Every morning I wake up, grab the paper from the porch, and head into the kitchen to see how many ants have moved in over night. I kill hundreds each day it seems. I remember how thrilling it once was to drop an ant into one of the many spider webs in the big, bulbous shrub in Grandma’s back yard. My heart would always stop when the spider darted out to make the kill. I was always amazed at how the spiders seemed to figure out the game after an ant or two, and would become hesitant to trust the “hand of man.” I always had respect for spiders. Respect born of fear and awe. Ants are cool in their own way, but only as a collective, each individual ant merely a cell in the great ant body. I kill these little fuckers every morning without a hint of remorse. My father called tonight and offered to buy me a plane ticket to make my trip next week a little easier. He insisted and I relented, but with genuine appreciation. I’m as broke as I’ve ever been, with no prospects on the horizon. I must not let my brother hold me down this time home. This pattern that leads me in stupid circles first established itself during those utterly forgotten days of childhood. Forgotten in terms of specific memories of events, but all too alive in the very way I approach the world day in and day out. Somehow, some way, even the ant killings are wrapped up in this forgotten pattern that keeps driving me out to the middle of nowhere like a man gunned down on his horse, not alive enough to do a damned thing about it.
Archive for June, 2004
About an hour and a half ago the phone rang and it was someone from the hospital asking if I’d come in to work the night shift. Of course I said no, but nonetheless I was filled with dread for a while afterwards. When things are shitty I always think to myself, “So, it’s all come to this”, as if to remind myself that every decision I’ve ever made has been only good enough to land me here, alone in some godforsaken state cringing over every godforsaken thought that passes through my addled head. Of course I know I’ve been through this kind of funk many times and rebounded eventually, but in the meantime I can do little more than stretch my breath into a sigh. My attention span has been reconfigured by excessive cathode radiation, each thought beyond a sentence or two is quickly muffled by a desire to reach for the remote one more time. So much for setting the world on fire. It’s so discouraging to realize beyond any doubt that I’m failing in all the ways I ever feared to fail. Aside from my girl–and that’s a big aside–I haven’t got a thing going for me right now. This is such bullshit. I am writing the way I’m living. Skating along on the surface, making just enough contact to give the appearance of a human being. I’m just struggling to get anywhere, nowhere… ah fuck. I wonder who the musical guest on Leno is tonight…

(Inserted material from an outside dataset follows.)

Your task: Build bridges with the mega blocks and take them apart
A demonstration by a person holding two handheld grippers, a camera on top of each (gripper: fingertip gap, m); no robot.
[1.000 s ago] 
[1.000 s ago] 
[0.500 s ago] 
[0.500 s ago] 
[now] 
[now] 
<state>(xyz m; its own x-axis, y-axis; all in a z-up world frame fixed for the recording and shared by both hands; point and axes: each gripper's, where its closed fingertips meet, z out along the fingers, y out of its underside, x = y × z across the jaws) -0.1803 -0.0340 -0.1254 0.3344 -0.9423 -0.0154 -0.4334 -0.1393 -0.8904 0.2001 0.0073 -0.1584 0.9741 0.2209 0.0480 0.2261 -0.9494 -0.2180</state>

Do you remember a time that smelled like sand and lake water, when the sight of a young girl in a bathing suit made everyone of your nerve endings swell and pulse with a feverish intensity. Did you ever get the chance to feel her cool, goosebumped skin just after she toweled off from a swim? Maybe you remember later, when you were a teenager, hanging out at your friend’s pool, that time she showed up, the one you wanted more than anything you ever wanted in the whole world. Remember how you felt when you first noticed the way she looked at your best friend, that lusty gaze that just wrung you out on the inside. But you kept laughing anyway, kept horsing around with her in the pool even though you felt like drowning. There’s something about the smell of summertime and water that brings a strange sense of longing to the surface, not a hollow pang like regret, but a swollen ache that feels like it could burst right through your skin.
That’s how I felt just a moment ago, as I walked past a bunch of kids giggling and splashing around the pool next door. Now, just a few minutes later, it’s raining cats and dogs and the severe weather warning sirens are going off at the park. I ran out to close the screen window in the van, but it started coming down too hard. Back to me and all my strange tendencies and crazy, spinning thoughts and downright failures. I just don’t seem to want to dive in these days, yet I’m sick of standing here at the edge looking down.